**Exercise:**
The listing, minus its pictures, is to be given again exactly.

########

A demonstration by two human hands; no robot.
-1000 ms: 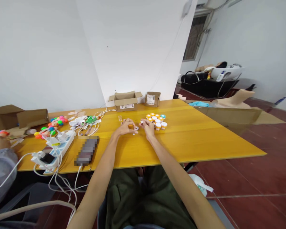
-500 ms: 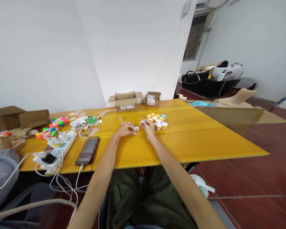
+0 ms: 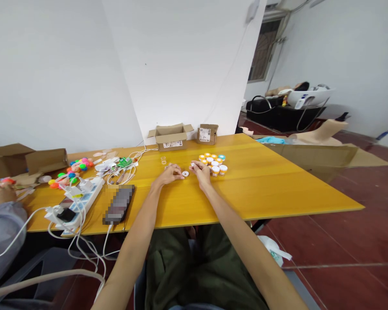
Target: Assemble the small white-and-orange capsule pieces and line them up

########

**The completed task:**
A demonstration by two human hands; no robot.
-1000 ms: 
-500 ms: 
+0 ms: 
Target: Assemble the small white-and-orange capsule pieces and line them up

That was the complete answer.